Yeah, and you know I've read and _love_ your stuff, so don't give me none of that sad blue face, missus! And as I said, I don't believe all sci-fi authors are like that, it's an impression I get from various places.


----------



## Jo Zebedee (Mar 11, 2014)

Mouse said:


> Yeah, and you know I've read and _love_ your stuff, so don't give me none of that sad blue face, missus! And as I said, I don't believe all sci-fi authors are like that, it's an impression I get from various places.



I knew that ( and ty, lovely ). The bah was about how we challenge the views. Most of the sci fi I read is terrific fun. It's escapism like nothing else. But most sci fi I read is from the pulp end of the spectrum. Frankly, I think it is a genre that often gets notions about the importance of concepts and forgets that often people* just want stories about nice, sexy space pilots and ray guns and aliens. 

*well, okay, me.


----------



## Mouse (Mar 11, 2014)

Yeah, well the thing is lately I've been pondering reading some sci-fi because of the guys like you talking about it.


----------



## Parson (Mar 11, 2014)

Back to Brian's point. ---- from A die-hard S.F. fan, who can's seem to get enough of it, especially military S.F. ---- I wonder if you see so many more big S.F. movies rather than Fantasy (assuming you put comic book heroes in the S.F. and not Fantasy category, I lobby for S.F. for things like Fantastic 4, Superman, Spiderman, Batman, etc.) could be because of two separate issues. One: History, S.F. movies have a long and wonderful track record of success following Star Wars, Aliens, E.T., etc. And as our endless trail of sequels points out, success will always be copied in Hollywood. Two: screen writers, I wonder if those who make movies like S.F. because it is easier to appear original while telling an ancient tale.

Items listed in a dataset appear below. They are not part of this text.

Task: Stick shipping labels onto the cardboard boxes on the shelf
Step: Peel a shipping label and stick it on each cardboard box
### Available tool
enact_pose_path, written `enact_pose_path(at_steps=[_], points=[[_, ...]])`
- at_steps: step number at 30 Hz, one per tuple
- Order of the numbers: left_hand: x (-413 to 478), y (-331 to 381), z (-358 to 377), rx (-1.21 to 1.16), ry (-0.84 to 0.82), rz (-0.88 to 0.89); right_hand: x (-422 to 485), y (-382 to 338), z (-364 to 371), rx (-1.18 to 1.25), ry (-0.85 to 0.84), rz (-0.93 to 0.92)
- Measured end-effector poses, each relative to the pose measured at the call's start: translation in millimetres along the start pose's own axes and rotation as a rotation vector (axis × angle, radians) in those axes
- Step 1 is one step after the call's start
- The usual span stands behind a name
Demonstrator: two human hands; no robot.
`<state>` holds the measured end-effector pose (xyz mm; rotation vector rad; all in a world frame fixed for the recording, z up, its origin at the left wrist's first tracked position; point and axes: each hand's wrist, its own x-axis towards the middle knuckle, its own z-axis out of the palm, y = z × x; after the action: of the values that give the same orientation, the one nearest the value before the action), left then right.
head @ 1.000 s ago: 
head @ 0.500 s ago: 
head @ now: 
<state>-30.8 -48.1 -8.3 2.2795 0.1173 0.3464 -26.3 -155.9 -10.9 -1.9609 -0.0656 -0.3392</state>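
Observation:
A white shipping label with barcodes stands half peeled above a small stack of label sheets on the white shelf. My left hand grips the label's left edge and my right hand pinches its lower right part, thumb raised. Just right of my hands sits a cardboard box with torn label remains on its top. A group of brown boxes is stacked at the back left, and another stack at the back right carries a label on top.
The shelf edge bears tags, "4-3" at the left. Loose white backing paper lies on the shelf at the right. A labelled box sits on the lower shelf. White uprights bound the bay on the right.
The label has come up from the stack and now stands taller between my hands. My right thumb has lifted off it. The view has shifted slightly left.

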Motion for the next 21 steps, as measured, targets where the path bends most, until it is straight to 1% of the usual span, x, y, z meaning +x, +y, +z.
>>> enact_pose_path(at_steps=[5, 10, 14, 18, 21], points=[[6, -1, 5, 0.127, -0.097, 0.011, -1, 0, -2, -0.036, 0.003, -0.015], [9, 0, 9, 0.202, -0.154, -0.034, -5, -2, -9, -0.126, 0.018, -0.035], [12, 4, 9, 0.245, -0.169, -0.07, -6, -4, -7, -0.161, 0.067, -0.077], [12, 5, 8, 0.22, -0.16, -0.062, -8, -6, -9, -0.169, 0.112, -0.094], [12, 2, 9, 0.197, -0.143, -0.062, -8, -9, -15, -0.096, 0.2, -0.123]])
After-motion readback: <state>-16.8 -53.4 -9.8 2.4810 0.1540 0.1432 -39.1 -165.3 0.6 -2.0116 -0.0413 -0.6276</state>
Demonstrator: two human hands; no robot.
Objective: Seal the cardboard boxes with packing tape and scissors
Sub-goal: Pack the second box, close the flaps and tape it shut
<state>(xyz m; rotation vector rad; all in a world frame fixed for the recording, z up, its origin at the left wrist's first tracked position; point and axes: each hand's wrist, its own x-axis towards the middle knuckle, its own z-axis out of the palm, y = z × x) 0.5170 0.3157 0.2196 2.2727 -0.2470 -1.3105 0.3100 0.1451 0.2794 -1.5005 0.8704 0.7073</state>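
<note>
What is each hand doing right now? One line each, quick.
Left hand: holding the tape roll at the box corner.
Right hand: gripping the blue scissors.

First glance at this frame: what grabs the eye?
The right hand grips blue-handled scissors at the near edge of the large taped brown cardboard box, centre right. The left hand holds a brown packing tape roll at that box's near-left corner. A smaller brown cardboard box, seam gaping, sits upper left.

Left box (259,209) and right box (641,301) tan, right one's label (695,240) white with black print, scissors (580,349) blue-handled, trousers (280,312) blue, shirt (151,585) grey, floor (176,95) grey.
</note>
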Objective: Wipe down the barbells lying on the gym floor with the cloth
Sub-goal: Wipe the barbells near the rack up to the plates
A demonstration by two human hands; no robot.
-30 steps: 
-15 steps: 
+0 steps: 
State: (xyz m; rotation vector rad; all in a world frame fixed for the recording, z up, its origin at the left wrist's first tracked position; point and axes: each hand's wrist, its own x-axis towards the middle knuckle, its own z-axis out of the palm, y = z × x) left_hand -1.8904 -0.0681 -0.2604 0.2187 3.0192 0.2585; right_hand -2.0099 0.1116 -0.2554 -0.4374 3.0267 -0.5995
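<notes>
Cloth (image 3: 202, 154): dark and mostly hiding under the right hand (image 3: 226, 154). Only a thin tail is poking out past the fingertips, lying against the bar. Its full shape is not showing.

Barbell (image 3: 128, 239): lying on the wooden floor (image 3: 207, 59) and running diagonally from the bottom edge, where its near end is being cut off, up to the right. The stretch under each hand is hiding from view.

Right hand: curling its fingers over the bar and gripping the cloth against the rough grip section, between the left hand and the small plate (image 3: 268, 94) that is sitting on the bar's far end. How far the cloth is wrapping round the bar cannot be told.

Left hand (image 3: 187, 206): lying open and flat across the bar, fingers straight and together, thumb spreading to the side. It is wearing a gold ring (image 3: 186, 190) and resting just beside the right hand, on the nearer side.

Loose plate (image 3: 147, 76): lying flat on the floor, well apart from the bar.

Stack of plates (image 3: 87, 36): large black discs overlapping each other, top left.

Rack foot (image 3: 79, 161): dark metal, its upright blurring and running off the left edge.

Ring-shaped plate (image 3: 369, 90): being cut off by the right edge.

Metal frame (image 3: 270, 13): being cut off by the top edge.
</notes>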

S.F. books on the other hand have always been seen as for nerds or brainiacs. Partly because when the authors try to describe some tech in a S.F. book it always requires at least a passing knowledge of science. Whereas in the movies you just see a thing work, and the ave. Joe or Jill doesn't think to ask. "Could that really work?"


----------



## GWakeling (Mar 12, 2014)

Just my two cents worth; I think that SF novels are perceived as too hard to read by a lot of readers, and the minute any SF connotation is announced, people shy away to something else. Which is odd, because hell....I've tried to read LOTR several times and failed dismally. That IS a hard book.

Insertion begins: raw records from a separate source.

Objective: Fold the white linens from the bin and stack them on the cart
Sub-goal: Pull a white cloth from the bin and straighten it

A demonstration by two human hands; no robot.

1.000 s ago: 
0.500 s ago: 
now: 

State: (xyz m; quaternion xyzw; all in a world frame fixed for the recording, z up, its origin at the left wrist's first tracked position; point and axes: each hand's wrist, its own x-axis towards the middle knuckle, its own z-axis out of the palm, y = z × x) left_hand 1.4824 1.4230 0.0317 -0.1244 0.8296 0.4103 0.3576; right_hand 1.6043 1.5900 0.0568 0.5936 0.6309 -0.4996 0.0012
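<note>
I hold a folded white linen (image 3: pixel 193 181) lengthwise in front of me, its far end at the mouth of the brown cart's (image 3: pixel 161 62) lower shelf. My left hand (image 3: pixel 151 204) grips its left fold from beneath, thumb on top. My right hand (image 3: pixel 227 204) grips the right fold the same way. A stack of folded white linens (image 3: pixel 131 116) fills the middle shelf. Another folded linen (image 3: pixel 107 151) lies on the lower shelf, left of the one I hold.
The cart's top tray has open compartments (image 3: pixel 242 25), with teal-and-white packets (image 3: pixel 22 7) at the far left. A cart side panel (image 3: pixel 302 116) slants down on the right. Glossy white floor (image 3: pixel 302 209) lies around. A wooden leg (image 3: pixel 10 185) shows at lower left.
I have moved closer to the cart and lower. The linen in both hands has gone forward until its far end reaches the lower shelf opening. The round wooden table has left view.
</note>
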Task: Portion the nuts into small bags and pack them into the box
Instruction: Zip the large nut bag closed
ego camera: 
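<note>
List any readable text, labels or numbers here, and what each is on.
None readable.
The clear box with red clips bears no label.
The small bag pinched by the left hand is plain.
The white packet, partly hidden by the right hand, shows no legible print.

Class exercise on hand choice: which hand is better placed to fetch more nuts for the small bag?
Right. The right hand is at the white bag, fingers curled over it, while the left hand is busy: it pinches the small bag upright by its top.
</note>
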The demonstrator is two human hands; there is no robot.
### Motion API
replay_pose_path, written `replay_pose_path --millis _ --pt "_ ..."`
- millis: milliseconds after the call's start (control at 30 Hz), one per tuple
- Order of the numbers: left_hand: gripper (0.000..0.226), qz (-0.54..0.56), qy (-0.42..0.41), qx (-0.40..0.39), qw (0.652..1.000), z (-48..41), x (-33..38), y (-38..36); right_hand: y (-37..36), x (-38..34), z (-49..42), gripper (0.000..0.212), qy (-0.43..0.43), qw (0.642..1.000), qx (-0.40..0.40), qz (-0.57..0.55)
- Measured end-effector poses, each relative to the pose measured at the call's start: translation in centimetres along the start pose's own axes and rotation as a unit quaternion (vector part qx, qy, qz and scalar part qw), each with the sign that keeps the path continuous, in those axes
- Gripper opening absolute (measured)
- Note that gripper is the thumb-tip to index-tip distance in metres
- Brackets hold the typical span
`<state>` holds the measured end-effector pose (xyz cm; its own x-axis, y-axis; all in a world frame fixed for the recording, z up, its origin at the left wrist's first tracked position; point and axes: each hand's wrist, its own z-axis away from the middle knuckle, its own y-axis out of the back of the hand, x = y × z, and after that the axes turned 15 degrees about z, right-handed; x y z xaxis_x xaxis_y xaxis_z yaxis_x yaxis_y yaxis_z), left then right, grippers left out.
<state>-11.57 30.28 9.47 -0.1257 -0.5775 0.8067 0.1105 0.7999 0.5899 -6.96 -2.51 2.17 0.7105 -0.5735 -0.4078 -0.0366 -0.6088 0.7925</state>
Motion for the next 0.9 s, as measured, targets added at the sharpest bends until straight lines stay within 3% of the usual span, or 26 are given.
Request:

I think it's also true of SF television series....there seems to be a tendency for people who don't normally watch SF, to shy away from it. To not even attempt it. It seems odd to me because some of the best SF isn't to do with the tech at all; it's about the people and the circumstances. Why is throwing a load of teenagers into a arena to kill one another more popular than the story of a small band of people trying to colonise another world? I don't get it.

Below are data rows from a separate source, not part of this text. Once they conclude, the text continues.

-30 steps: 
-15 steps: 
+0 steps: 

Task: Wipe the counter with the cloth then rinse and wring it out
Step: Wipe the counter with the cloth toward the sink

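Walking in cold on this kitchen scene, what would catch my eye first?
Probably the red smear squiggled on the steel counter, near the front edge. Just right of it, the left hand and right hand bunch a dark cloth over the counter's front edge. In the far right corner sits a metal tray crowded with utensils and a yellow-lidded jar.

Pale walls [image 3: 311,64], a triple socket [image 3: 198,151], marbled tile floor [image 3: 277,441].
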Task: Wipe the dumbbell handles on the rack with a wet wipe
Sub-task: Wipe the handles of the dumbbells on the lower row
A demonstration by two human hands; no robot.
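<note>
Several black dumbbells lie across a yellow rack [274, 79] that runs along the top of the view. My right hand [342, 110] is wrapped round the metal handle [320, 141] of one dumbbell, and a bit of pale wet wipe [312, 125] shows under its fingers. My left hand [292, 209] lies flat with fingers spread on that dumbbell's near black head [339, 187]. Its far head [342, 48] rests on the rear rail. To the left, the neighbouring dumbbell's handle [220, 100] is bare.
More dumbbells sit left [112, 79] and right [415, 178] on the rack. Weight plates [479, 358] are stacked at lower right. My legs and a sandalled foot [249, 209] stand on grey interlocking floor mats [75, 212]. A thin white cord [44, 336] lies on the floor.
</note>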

It might be that movies do well because of the trailers emblazoned everywhere. Because going to the movies is a thing you do with someone (_well...not me...I often go alone_). I think many people end up watching a SF movie because they go with their partner or the family. Reading, though, is an individual thing.

I know that both my partner and my sister had watched and read SF material, quite unwillingly sometimes, at my recommendation. Then they've ended up loving it. Maybe it's the way that novels are advertised? It gives people an easy way to opt out rather than giving something a try?

Geoff


----------



## Vince W (Mar 12, 2014)

I think sci fi films do well because they pack the story in an easily digestible form and of suitably short duration so most people who would never think of picking up a sci fi novel don't think twice about seeing a sci fi film, even if it's from a sci fi novel.

Unfortunately science fiction books contain that dreaded word science and science is hard, or so many people think.


----------



## GWakeling (Mar 12, 2014)

Vince W said:


> Unfortunately science fiction books contain that dreaded word science and science is hard, or so many people think.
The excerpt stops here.